A Civil Society Organisation, known as Legal Awareness for Women in Nigeria (LEADS) who monitored the elections however commended KADSIECOM and Kaduna government for the initiative, saying a lot of people who voted indicated that it was very easy.The Executive Officer of the organization, Barrister Rebecca Sako-John a lot people who came for the voting said it was quite easy and within a minute or two, you are done with your election.
“I also think some of the polling staff were not able to operate the machine well, but from what we got from observation was because some of them were inexperienced. Some claimed that they changed those that were trained with a new set of people on Election Day, but I cannot really verify that.“We deployed 255 observers, into each ward and then we have over 41 moving observers, some where in our situation room and we observed a lot of things with the process.
“First of all, there were issues with arrival of materials and because of the late arrival of materials in some places, some of the polling staff decided to do accreditation and then people waited for the EVM machine to arrive and so that was why in some polling unit, the number of people accredited were more than number of people who voted. We kept KADSIECOM informed about some of these issues they resolved,” John surmised.
A legal practitioner in Kaduna, Mrs. Gloria Mabiam Ballason, disagreed that the state government violated the 1999 Constitution by using the electronic voting machine, saying: “Local Government elections are conducted by the State Independent Electoral Commission. The Laws that govern SIECOM are state Laws as opposed to Federal Laws.

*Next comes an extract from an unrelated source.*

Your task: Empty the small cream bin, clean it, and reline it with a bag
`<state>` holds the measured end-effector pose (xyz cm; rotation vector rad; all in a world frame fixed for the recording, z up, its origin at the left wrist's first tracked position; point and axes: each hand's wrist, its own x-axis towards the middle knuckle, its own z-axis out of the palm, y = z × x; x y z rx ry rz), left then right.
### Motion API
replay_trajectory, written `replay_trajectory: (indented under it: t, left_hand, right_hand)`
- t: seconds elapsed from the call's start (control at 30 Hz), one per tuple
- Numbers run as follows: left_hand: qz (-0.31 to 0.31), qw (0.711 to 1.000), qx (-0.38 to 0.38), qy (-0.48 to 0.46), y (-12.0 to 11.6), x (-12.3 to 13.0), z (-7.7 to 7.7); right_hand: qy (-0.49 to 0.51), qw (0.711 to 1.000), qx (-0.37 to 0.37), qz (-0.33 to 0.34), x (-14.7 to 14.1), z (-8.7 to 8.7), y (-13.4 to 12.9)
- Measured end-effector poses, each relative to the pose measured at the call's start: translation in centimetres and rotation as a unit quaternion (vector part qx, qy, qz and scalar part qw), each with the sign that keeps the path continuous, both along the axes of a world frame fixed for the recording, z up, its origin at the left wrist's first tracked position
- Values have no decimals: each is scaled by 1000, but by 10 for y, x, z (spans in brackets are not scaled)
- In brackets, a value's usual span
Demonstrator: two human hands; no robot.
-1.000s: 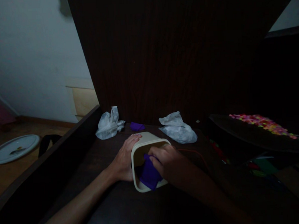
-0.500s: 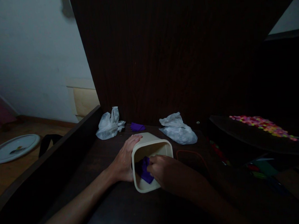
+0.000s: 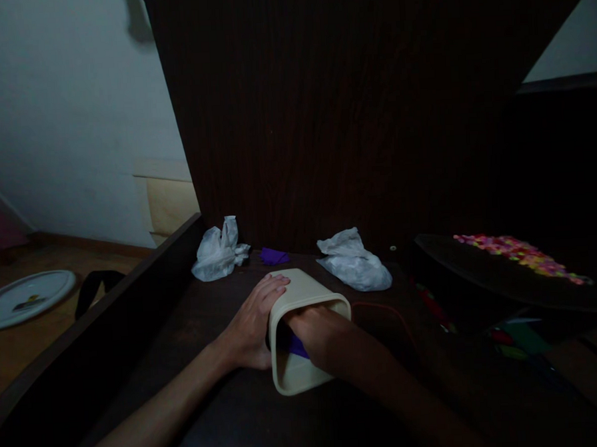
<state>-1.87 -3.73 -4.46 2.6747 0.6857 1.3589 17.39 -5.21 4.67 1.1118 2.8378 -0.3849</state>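
A cream plastic container [image 3: 302, 287] lies tipped on its side with its mouth facing me. My left hand [image 3: 256, 322] grips it from the left, fingers over the upper side. My right hand [image 3: 322, 336] reaches in through the mouth; its fingers are hidden inside. Beside that hand, within the container, part of a purple cloth [image 3: 297, 346] shows. Another piece of purple cloth [image 3: 274, 256] lies behind the container, near the upright dark panel.
Two crumpled whitish plastic bags, a left bag [image 3: 217, 254] and a right bag [image 3: 355, 260], sit at the back. Pink and yellow beads [image 3: 520, 255] lie on a dark raised surface at right. A dark ledge [image 3: 108, 313] borders the left; a white lid [image 3: 27, 299] rests on the floor.
My right hand has pushed deeper into the container, and less of the purple cloth inside shows. The left hand keeps its hold on the container.
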Motion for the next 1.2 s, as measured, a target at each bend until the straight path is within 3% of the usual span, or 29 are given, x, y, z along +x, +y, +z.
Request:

“E-voting is an emerging mode of conducting elections In developed climes, that is the norm and not the exception. Electoral voting is supposed to enable a more transparent election and cut out human errors in the electioneering process. The expectation is that as the thumbs go down, the figures should go up to the clear view of the voters and onlookers.

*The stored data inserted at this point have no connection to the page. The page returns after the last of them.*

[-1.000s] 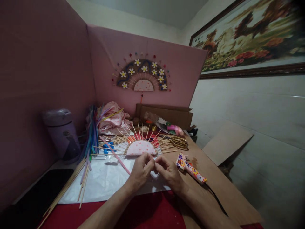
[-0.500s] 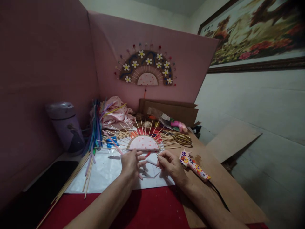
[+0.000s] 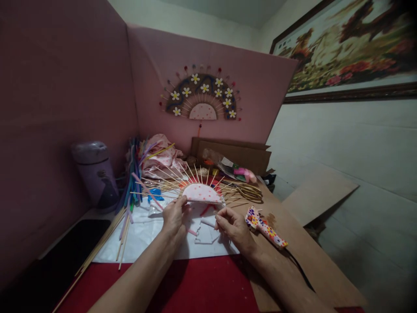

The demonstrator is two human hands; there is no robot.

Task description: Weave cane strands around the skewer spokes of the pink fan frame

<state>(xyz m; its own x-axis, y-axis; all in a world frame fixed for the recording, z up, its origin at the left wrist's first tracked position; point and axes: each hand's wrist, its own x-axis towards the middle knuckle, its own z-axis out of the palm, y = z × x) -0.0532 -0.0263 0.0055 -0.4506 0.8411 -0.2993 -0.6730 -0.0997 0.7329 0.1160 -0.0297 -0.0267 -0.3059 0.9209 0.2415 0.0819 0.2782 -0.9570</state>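
Observation:
My left hand [image 3: 175,216] grips the lower left corner of a half-round fan piece [image 3: 201,193] between thumb and fingers. The piece is covered in pale cloth with red dots, and thin wooden sticks fan out from its curved edge. Its straight edge is raised and faces me. A pink pipe cleaner [image 3: 147,191] passes behind my left hand; I cannot tell if it is held too. Just right of the piece, my right hand [image 3: 235,228] is closed in a pinch, and whatever sits at its fingertips is too small to name. White scraps [image 3: 206,237] lie between the hands.
A flower-patterned glue gun [image 3: 265,228] with a black cord lies on the brown board [image 3: 302,261]. Gold-handled scissors [image 3: 249,192] lie behind it. Pipe cleaners [image 3: 130,174], loose sticks [image 3: 100,243] and a purple bottle [image 3: 97,174] are at left. A finished flowered fan [image 3: 202,93] hangs on the pink panel.
My left hand has moved slightly left and up and taken hold of the fan piece's corner. The piece is now tilted up a little. My right hand has stayed almost in place.

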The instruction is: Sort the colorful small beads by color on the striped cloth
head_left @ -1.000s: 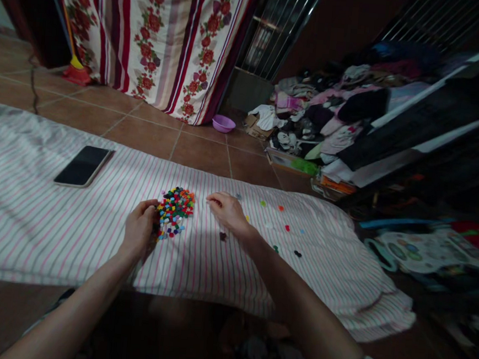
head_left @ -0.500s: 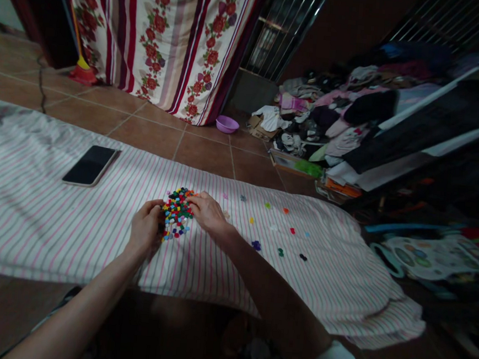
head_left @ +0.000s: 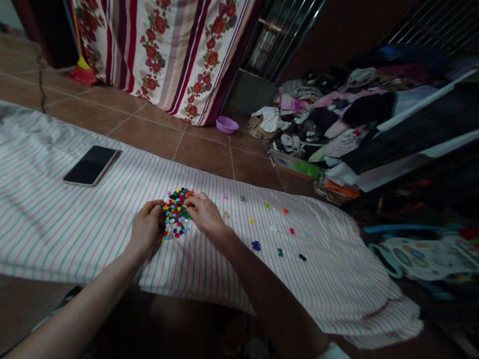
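Presumably a light touch suited: left of frame centre, the right hand [head_left: 206,213] rested fingertips on the pile [head_left: 175,214], the left hand [head_left: 146,225] curled alongside, neither grip discernible.

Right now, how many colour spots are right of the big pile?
12 showing. Left to right, far row: pink, grey, lime, orange. Middle: beige, yellow, white, red, light blue. Nearest: purple, green, black. The right arm may hide more.

1 smartphone [head_left: 92,165] lies dark face up on the striped cloth [head_left: 94,229]. 1 floral curtain [head_left: 177,47] hangs beyond the tiled floor [head_left: 152,131]. 1 purple basin [head_left: 227,125] sits near its lower right corner; 1 red-headed broom [head_left: 83,74] stands at its left edge.
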Available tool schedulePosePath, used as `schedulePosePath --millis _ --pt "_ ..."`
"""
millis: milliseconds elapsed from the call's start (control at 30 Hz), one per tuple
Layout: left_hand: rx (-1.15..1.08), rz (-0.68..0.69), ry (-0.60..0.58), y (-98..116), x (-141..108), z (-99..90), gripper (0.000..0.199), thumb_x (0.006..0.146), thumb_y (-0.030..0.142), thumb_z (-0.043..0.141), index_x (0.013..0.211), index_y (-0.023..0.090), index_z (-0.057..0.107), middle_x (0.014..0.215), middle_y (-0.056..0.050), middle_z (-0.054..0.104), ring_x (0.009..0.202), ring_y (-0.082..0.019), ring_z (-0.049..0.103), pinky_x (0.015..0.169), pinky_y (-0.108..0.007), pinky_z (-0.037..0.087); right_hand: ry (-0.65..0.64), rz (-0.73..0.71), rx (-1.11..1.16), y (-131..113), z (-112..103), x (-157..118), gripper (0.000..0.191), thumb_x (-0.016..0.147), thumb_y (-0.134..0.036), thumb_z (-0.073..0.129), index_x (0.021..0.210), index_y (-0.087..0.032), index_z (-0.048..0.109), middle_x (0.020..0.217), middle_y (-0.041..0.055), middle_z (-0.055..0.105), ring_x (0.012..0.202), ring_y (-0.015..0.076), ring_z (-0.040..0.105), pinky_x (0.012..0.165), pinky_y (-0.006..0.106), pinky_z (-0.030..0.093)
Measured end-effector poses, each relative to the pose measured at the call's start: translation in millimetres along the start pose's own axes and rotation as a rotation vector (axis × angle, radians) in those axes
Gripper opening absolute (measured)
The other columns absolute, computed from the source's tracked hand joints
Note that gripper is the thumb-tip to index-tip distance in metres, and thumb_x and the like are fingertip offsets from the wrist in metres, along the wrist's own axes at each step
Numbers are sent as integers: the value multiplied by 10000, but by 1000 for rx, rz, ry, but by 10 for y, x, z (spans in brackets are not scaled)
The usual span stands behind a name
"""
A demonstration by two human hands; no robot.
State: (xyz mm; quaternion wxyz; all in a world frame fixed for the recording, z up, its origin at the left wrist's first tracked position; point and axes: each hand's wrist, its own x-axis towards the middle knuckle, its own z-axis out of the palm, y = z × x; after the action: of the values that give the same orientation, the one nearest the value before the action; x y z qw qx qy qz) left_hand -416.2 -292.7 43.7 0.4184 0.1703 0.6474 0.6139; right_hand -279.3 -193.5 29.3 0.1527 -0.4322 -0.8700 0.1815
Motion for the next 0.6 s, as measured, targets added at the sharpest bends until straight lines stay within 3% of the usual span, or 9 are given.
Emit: schedulePosePath --millis 367,600 --pt "-42 14 -10 -53 18 -7 433 582 423 584 921 161 645 656 -7 613 586 -145 553 523 -263 429 -38 39 0 -127 -33 20 141 882 -143 631 983 -209 703 1011 32 591 835 129 562 806 256 439" --pt "-17 8 2 -34 12 -5 440 574 421 568 917 159 652 615 3 585 575 -150 548 522 -268 414 47 20 89 -107 39 38 107 880 -153 630 893 -210 719 945 18 620 797 122 572 801 251 444"
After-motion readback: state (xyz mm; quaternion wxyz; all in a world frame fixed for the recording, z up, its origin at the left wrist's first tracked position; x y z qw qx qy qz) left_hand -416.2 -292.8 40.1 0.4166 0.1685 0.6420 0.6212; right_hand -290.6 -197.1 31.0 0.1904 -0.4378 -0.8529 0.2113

“In the Kaduna case, we had a situation where elections were not announced until five days after votes were cast. The expectation of transparency therefore became a ruse for many. Voters were told that the reason results were not immediately announced were due to computation delay. “This is ironic as it puts to question the purpose of spending billions to procure those machines. To be clear, machines do not make for credible elections, people do. If politicians decide they want the result skewed a certain way, they can manipulate and conjure figures to fit their spleen.

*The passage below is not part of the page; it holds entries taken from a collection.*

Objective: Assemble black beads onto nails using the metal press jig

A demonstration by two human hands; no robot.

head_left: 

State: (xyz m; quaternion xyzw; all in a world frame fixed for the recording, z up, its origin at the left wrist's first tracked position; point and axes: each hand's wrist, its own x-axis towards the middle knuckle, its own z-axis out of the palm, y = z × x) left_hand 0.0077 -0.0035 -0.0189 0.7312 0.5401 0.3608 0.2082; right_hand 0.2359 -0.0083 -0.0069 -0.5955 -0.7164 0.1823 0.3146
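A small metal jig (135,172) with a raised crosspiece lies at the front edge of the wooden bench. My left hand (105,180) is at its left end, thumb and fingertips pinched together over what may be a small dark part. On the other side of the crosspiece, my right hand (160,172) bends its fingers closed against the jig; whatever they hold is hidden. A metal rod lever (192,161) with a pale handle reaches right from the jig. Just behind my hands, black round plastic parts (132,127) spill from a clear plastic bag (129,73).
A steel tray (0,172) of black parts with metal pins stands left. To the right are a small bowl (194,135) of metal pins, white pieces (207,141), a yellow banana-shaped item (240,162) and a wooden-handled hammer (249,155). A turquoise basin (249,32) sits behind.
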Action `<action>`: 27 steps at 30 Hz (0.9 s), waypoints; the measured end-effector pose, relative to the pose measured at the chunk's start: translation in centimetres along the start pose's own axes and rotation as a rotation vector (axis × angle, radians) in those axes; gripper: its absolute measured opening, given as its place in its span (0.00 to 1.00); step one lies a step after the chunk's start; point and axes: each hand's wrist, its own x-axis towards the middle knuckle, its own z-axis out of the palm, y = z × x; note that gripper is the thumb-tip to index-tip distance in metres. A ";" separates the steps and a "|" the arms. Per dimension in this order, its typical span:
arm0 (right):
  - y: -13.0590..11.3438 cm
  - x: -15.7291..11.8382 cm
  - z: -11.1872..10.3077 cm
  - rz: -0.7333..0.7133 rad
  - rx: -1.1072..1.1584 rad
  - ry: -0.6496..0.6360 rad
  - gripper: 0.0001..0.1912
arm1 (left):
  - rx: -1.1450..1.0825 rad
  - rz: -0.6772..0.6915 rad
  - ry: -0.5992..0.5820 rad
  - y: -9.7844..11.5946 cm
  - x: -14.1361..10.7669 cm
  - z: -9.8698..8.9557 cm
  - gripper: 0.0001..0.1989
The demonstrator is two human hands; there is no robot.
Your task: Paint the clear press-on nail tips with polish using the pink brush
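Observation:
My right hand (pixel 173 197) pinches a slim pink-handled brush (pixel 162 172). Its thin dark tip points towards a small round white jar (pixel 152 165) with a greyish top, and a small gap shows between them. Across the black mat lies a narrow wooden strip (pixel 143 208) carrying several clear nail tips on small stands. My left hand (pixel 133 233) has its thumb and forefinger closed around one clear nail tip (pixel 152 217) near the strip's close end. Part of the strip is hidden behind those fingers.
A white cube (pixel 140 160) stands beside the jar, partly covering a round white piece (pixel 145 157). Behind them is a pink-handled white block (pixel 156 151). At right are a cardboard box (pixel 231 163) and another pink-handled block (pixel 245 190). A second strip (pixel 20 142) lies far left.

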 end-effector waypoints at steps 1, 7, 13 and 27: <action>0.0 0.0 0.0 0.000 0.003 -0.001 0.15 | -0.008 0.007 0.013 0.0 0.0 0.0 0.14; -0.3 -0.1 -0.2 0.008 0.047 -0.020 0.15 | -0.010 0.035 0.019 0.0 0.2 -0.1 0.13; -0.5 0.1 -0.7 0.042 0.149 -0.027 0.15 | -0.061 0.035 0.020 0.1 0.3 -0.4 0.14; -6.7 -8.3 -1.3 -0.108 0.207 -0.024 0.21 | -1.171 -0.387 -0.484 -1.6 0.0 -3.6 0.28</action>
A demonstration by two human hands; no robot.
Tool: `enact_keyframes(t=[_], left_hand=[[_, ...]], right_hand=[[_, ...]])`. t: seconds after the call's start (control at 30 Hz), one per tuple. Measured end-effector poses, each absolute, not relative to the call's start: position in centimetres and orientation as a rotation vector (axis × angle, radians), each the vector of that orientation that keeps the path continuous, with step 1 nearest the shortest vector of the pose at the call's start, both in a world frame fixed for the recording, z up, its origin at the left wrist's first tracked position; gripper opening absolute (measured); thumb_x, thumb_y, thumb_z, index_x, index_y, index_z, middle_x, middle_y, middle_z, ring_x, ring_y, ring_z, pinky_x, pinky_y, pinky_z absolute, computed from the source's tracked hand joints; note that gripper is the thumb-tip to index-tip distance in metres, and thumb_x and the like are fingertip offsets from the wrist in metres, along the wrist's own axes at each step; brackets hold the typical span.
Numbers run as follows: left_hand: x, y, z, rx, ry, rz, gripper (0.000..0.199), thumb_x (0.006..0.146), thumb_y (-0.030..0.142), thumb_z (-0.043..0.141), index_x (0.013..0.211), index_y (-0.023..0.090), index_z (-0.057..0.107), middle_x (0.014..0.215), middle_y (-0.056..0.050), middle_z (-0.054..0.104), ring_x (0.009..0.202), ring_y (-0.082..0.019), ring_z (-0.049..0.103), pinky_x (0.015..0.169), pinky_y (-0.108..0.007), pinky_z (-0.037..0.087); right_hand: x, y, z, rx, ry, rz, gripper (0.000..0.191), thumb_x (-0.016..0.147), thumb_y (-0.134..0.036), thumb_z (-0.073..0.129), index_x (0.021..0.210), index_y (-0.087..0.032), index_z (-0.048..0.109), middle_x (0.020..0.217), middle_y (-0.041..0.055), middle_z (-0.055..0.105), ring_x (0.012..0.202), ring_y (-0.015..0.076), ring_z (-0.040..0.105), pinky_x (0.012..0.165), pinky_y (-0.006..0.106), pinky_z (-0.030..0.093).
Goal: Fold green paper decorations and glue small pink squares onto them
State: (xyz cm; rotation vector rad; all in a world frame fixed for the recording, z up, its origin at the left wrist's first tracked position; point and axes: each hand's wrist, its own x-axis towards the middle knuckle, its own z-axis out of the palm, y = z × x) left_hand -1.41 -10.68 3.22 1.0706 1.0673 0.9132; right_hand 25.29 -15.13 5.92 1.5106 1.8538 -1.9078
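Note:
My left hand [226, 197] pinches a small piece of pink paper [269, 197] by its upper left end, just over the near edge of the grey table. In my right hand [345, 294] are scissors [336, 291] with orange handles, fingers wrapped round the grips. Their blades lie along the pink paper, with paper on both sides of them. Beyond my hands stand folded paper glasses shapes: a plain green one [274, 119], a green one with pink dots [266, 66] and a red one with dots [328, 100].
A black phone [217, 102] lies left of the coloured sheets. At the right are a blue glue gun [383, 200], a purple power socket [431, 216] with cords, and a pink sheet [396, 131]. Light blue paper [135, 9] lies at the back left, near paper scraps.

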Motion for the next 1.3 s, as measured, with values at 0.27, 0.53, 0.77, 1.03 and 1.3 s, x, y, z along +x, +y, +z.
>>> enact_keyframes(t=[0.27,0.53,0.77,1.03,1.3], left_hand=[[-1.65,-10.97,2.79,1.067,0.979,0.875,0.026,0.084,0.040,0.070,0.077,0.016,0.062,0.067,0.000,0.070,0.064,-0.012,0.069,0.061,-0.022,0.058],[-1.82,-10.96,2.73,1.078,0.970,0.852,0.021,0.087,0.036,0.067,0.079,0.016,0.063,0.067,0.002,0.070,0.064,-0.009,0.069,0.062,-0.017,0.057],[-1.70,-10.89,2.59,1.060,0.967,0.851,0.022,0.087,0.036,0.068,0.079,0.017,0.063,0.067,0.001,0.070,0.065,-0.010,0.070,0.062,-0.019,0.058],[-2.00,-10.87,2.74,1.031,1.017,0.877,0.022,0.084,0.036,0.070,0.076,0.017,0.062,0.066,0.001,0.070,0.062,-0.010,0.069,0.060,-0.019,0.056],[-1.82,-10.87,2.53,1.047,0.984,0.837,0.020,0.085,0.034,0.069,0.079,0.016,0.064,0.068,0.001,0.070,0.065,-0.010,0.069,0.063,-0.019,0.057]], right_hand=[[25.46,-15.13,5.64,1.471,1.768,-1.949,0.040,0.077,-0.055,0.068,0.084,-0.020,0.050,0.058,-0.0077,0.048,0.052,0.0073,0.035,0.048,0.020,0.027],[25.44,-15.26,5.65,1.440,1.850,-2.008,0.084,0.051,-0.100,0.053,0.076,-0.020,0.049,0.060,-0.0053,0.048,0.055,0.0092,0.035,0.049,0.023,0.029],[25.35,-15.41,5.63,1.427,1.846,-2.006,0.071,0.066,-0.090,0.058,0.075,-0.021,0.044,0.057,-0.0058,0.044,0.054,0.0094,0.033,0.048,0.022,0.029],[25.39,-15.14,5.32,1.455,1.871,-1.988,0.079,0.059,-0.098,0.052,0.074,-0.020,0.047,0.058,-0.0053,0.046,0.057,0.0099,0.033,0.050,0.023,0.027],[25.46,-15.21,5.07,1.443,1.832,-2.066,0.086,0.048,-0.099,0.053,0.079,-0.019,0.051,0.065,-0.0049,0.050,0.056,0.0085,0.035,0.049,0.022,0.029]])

“Therefore, while the machines are meant to make for credible elections, this expectation can only be met when people, politicians and those in government allow the process to be free and fair so that the outcome will reflect actual votes cast. Most of those who could not vote were people who had the temporary voter card. There was certainly no basis for this disenfranchisement, especially because the voter register used was that of 2015.
“There were voters who were flung to voting wards that they had not registered in. These errors need to be checked in the future elections.” It should be noted that some 31 opposition political parties announced their boycott of the LG poll in total rejection of the electoral procedures that involved Elecronic voting.
Among the opposition parties that withdrew from the Kaduna council poll include, Social Democratic Party (SDP), African Democratic Congress (ADC), Alliance for Democracy (AD), Labour Party (LP), All Progressives Grand Alliance (APGA), National Unity Party (NUP), among others.
Speaking at a press conference in Kaduna under the umbrella of Kaduna Coalition of Political Parties (KCPP), the chairman, Alhaji Umar Ibrahim said parties refused to participate in the polls, because the State Electoral body had decided to abandon INEC criteria for the conduct of elections in the country.